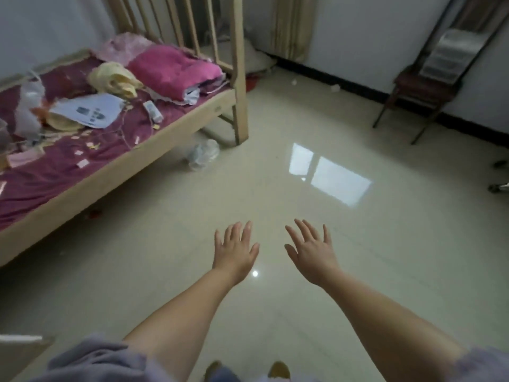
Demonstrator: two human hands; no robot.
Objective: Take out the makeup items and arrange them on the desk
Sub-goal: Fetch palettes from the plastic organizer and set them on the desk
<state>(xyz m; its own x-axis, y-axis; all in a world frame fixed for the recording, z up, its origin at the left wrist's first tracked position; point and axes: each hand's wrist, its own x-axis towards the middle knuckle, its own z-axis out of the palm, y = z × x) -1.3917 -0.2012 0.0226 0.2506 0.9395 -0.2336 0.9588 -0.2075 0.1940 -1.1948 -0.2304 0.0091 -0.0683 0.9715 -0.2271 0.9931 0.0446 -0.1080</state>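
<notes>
My left hand (pixel 236 250) and my right hand (pixel 311 250) are stretched out in front of me over a glossy beige tiled floor (pixel 275 188), palms down. Both have their fingers spread and hold nothing. No makeup items and no desk show in the head view. A white tube-like object (pixel 153 111) lies on the bed among the clutter; what it is I cannot tell.
A wooden bed (pixel 165 133) with a purple sheet stands at the left, strewn with a pink folded blanket (pixel 173 70), papers (pixel 91 110) and small scraps. A crumpled plastic bag (pixel 204 154) lies on the floor by the bed. A dark chair (pixel 421 89) stands at the back right wall.
</notes>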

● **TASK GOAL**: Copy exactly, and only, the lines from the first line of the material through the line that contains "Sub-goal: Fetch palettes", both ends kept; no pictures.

● **SOLVED EXERCISE**:
Demonstrator: two human hands; no robot.
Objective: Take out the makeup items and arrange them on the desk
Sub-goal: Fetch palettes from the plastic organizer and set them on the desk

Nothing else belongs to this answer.